**What you need to do**
From the line containing "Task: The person" down to the line containing "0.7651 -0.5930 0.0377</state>", copy out the entries below exactly, both lines included, and nothing else; pictures do not belong in the copy.

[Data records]
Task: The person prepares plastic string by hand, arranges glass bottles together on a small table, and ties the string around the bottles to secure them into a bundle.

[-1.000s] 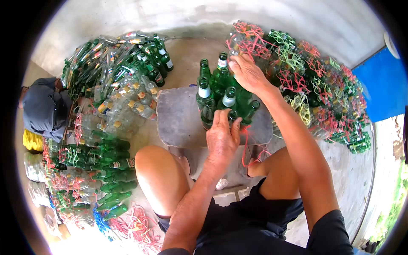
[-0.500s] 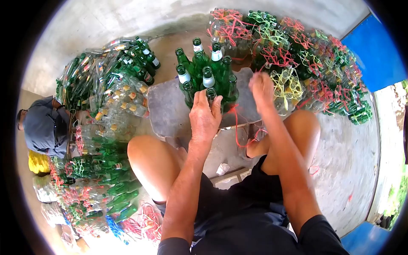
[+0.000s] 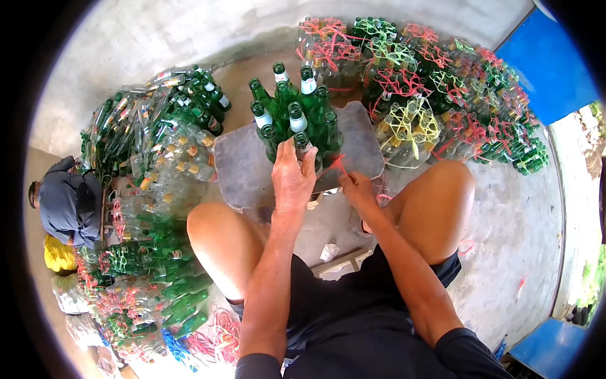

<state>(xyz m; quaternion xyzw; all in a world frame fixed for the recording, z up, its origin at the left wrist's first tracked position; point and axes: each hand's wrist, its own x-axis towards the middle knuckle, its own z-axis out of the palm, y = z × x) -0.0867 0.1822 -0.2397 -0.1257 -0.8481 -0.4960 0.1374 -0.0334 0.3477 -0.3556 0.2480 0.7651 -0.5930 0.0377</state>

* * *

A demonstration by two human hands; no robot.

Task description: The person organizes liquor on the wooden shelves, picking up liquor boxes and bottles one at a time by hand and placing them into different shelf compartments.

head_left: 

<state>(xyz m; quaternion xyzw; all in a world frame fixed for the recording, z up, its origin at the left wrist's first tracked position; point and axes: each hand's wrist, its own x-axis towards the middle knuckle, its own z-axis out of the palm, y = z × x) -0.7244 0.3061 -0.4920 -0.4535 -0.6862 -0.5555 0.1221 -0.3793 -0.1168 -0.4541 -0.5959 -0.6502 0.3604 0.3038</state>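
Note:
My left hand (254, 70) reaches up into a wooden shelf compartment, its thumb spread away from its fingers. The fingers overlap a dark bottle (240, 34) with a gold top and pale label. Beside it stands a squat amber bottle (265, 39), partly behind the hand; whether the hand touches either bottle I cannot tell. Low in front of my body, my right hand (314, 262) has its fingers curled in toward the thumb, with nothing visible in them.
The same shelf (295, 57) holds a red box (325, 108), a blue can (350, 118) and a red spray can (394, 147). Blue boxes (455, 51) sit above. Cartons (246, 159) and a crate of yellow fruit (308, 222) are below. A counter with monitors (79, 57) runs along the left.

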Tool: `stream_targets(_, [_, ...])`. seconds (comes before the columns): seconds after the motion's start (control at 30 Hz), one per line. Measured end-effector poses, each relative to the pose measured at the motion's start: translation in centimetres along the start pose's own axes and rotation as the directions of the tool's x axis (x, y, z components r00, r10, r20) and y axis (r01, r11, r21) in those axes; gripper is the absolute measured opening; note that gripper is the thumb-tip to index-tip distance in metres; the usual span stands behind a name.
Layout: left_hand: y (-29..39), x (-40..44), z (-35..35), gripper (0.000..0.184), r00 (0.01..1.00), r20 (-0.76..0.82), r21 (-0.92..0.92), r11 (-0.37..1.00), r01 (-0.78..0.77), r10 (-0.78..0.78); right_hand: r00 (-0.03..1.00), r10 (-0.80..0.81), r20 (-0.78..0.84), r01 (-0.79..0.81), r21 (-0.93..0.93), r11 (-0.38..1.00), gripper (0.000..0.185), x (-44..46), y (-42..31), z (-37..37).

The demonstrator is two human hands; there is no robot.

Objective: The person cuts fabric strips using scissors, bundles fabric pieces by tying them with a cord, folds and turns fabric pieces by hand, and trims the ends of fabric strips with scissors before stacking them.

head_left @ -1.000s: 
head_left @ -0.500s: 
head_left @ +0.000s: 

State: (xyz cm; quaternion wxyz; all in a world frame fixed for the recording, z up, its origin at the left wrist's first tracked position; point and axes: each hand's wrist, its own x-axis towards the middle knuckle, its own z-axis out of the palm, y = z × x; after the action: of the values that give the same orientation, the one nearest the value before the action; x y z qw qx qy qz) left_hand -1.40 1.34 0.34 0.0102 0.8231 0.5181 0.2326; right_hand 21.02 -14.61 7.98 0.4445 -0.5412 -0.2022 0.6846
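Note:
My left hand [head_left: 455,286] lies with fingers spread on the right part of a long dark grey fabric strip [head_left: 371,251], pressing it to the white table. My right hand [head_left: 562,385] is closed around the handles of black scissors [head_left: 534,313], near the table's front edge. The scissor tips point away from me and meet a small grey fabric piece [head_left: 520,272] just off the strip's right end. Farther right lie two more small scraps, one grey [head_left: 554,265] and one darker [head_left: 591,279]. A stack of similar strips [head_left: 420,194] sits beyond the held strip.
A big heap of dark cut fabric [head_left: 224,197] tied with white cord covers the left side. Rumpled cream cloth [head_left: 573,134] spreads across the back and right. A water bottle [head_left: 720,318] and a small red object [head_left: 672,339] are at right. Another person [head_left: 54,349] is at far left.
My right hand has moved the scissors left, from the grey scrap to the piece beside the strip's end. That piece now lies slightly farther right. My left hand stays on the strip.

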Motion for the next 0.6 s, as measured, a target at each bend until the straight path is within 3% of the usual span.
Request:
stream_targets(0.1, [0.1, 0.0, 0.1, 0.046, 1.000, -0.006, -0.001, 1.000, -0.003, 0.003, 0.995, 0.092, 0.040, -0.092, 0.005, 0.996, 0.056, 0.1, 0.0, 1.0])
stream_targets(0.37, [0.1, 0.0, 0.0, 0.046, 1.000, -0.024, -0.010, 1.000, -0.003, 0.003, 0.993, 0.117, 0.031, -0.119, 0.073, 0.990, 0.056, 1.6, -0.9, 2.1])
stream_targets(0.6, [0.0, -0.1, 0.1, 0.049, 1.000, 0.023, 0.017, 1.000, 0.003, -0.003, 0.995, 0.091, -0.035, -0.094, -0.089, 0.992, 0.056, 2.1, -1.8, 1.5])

**Response to this task**
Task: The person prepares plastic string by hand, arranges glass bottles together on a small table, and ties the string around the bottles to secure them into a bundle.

[-1.000s] 
[-0.500s] 
[+0.000s] 

<state>(xyz m; quaternion xyzw; all in a world frame fixed for the recording, z up, its origin at the left wrist's first tracked position; point and axes: each hand's wrist, its own x-axis towards the middle knuckle, its own z-axis out of the palm, y = z × x) -0.0867 0.1822 -0.2397 -0.1257 -0.8481 -0.4960 0.1374 -0.0334 0.3477 -0.3556 0.2480 0.7651 -0.5930 0.0377</state>

The answer has been given in full.